In the listing that follows, how many lines include the word "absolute"? Only the number is wanted.

====== Data for this exercise ======

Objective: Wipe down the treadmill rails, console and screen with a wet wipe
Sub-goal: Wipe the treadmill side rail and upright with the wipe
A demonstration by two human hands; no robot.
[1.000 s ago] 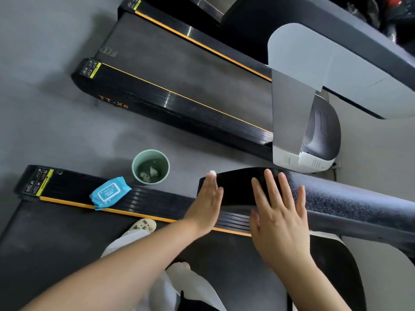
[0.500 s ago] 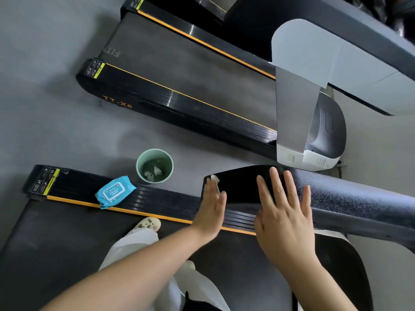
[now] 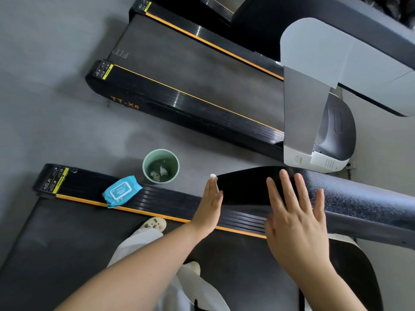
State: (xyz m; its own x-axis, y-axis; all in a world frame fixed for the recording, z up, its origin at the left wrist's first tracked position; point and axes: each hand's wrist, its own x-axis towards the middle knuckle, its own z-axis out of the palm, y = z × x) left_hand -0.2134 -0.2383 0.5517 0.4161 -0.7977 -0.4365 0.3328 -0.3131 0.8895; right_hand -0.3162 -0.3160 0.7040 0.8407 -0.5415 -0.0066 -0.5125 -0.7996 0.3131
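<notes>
Right now the left hand [image 3: 207, 207] is at the tip of the black handrail [image 3: 336, 198], fingers straight and close together, edge-on to the camera. A white wet wipe [image 3: 214, 179] peeks out past the fingertips, sandwiched between the flat fingers and the rail's end; only a small corner of it shows. That grip is a flat press, no curl around anything.

Over on the other side, the right hand [image 3: 296, 223] lies spread out over the top of the same handrail, fingers fanned and straight, grip wide open with nothing in it. Whether the palm actually touches the rail, I cannot tell from this angle.

Down below, the treadmill's ribbed side rail [image 3: 179, 203] with its orange stripe runs beneath both hands. On that rail, well to the left of the left hand, lies a blue pack of wipes [image 3: 121, 191]. Just beyond the pack, on the grey floor [image 3: 56, 108], stands a green bin [image 3: 161, 166] with crumpled white scraps inside.

A slippered foot [image 3: 155, 223] stands on the dark belt [image 3: 67, 243]. Farther off, a second treadmill [image 3: 190, 104] marked TT-X6 lies alongside.
</notes>
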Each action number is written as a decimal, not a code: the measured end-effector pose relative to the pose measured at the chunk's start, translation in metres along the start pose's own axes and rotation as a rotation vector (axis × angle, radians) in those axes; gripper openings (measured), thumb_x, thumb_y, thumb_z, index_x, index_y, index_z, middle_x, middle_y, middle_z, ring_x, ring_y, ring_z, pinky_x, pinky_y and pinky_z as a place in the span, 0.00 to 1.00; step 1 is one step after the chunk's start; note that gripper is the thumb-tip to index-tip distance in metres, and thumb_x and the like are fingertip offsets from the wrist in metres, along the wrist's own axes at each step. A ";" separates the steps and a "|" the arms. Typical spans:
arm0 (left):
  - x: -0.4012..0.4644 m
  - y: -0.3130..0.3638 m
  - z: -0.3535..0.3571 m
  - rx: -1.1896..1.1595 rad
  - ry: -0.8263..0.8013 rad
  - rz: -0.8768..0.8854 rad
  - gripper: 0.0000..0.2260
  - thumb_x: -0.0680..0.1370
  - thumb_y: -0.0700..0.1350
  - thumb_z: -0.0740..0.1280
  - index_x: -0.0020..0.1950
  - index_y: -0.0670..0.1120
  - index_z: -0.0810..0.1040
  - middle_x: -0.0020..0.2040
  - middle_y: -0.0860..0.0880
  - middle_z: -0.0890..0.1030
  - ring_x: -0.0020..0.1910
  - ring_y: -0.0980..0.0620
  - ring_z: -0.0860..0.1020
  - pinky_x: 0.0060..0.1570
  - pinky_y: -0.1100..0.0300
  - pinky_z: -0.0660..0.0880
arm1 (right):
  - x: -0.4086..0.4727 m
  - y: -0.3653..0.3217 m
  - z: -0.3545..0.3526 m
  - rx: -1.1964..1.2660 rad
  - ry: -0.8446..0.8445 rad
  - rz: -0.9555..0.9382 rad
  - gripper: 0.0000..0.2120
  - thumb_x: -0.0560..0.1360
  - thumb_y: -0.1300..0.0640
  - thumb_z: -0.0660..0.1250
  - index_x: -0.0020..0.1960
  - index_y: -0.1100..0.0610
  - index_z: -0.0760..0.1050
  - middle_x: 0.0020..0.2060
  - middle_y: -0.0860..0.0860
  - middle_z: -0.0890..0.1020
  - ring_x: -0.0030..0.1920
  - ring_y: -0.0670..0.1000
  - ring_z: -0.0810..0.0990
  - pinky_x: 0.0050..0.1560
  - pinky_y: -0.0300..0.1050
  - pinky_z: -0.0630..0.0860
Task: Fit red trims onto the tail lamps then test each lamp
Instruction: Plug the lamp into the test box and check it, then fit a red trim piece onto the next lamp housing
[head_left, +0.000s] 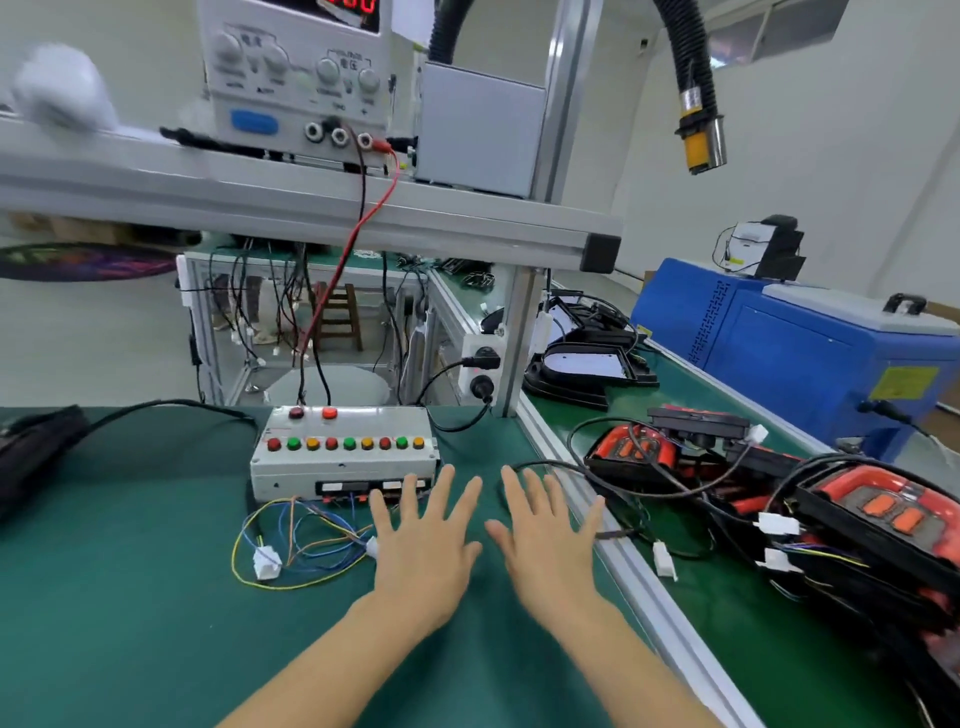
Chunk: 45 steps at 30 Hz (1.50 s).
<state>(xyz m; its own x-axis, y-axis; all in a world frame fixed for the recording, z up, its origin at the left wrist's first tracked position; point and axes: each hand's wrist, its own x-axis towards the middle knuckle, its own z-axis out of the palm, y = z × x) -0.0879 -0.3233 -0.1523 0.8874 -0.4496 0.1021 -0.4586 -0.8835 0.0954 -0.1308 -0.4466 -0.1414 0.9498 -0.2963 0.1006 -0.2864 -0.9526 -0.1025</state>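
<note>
Hands lie flat and spread wide on the green worktop (130, 623), holding nothing. Left hand (423, 551) sits near the grey test box (345, 457) with its row of red, green and yellow buttons. Right hand (550, 545) is just beside it, close to the metal rail (623, 566). Loose coloured wires (296, 545) curl on the left of the hands. Tail lamps (779, 499) with red trims lie in a pile with black cables on the right, past the rail.

Two bare forearms enter from the near edge, ending in the left hand (423, 556) and the right hand (548, 545). No sleeves, gloves, rings, watch or wristbands show; fingernails are short and plain.
</note>
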 end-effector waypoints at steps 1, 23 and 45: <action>-0.006 -0.007 -0.001 0.013 0.019 -0.009 0.29 0.82 0.57 0.51 0.76 0.58 0.35 0.78 0.52 0.37 0.77 0.40 0.41 0.69 0.34 0.38 | -0.003 -0.009 0.001 0.011 0.003 -0.023 0.28 0.83 0.43 0.45 0.79 0.47 0.38 0.79 0.49 0.45 0.78 0.52 0.41 0.70 0.70 0.35; -0.096 -0.158 -0.041 0.033 0.157 -0.321 0.29 0.80 0.48 0.57 0.77 0.55 0.47 0.79 0.52 0.42 0.76 0.45 0.38 0.69 0.37 0.36 | -0.066 -0.172 0.041 0.145 0.287 -0.475 0.33 0.84 0.46 0.39 0.57 0.54 0.83 0.55 0.53 0.84 0.71 0.52 0.67 0.67 0.69 0.58; -0.103 -0.417 -0.065 0.282 0.181 -0.690 0.36 0.74 0.38 0.65 0.78 0.50 0.51 0.77 0.50 0.58 0.75 0.46 0.55 0.72 0.41 0.50 | -0.057 -0.198 0.088 0.202 0.605 -0.590 0.24 0.83 0.46 0.35 0.61 0.48 0.68 0.52 0.50 0.85 0.76 0.38 0.40 0.74 0.53 0.40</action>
<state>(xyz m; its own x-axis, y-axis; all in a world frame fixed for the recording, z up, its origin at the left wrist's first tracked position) 0.0084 0.1000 -0.1386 0.9354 0.2234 0.2741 0.2478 -0.9671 -0.0571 -0.1175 -0.2351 -0.2141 0.6892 0.2023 0.6957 0.3144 -0.9486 -0.0355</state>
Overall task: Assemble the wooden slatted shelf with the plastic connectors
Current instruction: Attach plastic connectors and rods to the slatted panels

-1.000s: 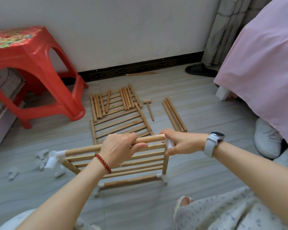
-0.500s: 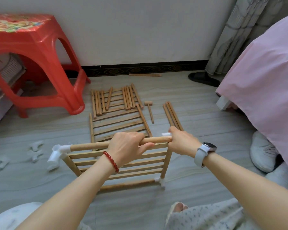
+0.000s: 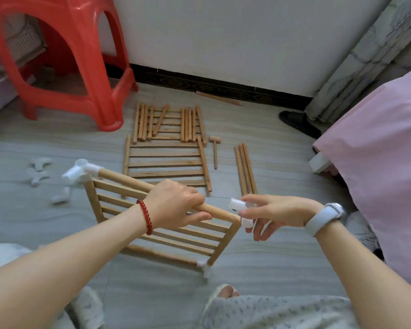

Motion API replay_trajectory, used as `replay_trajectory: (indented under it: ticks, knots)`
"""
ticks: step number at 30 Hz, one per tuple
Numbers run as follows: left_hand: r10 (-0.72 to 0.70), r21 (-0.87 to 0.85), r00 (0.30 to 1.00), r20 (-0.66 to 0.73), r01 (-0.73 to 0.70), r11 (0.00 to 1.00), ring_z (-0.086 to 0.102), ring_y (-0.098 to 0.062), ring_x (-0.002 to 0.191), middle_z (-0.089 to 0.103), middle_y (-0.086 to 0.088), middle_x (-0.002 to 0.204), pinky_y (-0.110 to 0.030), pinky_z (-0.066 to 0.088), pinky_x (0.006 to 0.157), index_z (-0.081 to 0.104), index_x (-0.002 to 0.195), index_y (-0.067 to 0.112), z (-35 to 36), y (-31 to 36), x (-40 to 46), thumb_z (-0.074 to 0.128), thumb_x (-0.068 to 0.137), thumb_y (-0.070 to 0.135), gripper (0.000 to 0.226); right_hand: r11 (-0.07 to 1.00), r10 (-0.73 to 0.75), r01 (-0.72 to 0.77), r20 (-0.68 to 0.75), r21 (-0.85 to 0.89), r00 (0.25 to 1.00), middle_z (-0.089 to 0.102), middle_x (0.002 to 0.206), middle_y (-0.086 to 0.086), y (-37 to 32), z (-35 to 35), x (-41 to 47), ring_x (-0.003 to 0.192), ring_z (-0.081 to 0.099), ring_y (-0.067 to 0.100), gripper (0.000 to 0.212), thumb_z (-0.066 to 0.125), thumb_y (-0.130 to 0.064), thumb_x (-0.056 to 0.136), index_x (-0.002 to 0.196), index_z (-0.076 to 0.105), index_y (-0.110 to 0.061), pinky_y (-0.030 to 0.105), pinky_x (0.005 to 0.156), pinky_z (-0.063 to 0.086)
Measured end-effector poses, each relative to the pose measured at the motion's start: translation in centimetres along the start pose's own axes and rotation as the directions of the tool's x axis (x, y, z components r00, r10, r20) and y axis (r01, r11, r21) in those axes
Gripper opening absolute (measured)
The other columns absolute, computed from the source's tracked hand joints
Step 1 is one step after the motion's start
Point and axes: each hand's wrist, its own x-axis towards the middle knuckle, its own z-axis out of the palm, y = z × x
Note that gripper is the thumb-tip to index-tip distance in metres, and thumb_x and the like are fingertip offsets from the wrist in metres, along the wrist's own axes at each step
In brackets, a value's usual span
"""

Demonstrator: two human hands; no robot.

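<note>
- Head view: the floor point(image 3: 282, 269) is pale grey with a faint wood-grain pattern, and it meets a white wall point(image 3: 223, 32) at a dark patterned skirting strip point(image 3: 211, 85).
- A red plastic stool point(image 3: 64, 67) stands on the floor at the far left, near the wall.
- A grey curtain point(image 3: 365, 55) hangs at the far right, with a black slipper point(image 3: 299, 124) on the floor at its foot.
- A bed draped in pink cloth point(image 3: 384, 162) fills the right edge.
- The slatted shelf frame point(image 3: 166, 224) stands tilted on the floor in the middle, just in front of the person.
- The left hand point(image 3: 173, 207) is wrapped around the frame's top rail point(image 3: 126, 180), fingers curled under it.
- A white connector point(image 3: 83, 172) caps the rail's far left end; a small one point(image 3: 203, 265) sits at the frame's near right bottom corner.
- The right hand point(image 3: 278, 213) pinches a loose white connector piece point(image 3: 237, 205) with thumb and forefinger, just beside the rail's bare right end, the other fingers spread loosely.
- Beyond the frame, a slat panel point(image 3: 166, 160) lies flat on the floor, with loose rods point(image 3: 166, 122) piled on its far part.
- A small wooden mallet point(image 3: 215, 150) and three more rods point(image 3: 246, 169) lie to its right.
- Spare white connectors point(image 3: 38, 169) lie scattered on the floor at the left.
</note>
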Motion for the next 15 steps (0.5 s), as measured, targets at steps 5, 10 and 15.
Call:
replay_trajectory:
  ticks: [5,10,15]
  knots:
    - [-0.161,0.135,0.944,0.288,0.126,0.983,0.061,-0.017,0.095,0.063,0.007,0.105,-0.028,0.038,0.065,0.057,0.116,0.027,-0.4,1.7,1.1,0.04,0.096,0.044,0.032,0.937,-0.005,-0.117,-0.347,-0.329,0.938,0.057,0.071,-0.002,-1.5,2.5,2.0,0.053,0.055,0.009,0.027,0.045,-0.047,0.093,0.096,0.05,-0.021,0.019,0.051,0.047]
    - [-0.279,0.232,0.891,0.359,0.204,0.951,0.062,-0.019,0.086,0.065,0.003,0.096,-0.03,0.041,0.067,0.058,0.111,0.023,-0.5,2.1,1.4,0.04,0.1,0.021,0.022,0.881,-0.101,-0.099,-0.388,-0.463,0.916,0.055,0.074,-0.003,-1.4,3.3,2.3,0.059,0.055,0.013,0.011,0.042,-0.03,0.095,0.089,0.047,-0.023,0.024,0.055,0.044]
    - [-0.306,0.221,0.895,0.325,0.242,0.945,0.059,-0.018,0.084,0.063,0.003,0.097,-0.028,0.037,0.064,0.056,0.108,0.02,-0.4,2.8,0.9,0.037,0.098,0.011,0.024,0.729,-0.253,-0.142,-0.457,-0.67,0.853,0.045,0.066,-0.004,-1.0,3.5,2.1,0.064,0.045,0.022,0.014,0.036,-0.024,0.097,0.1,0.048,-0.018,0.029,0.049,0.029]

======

■ Output of the exercise ■
2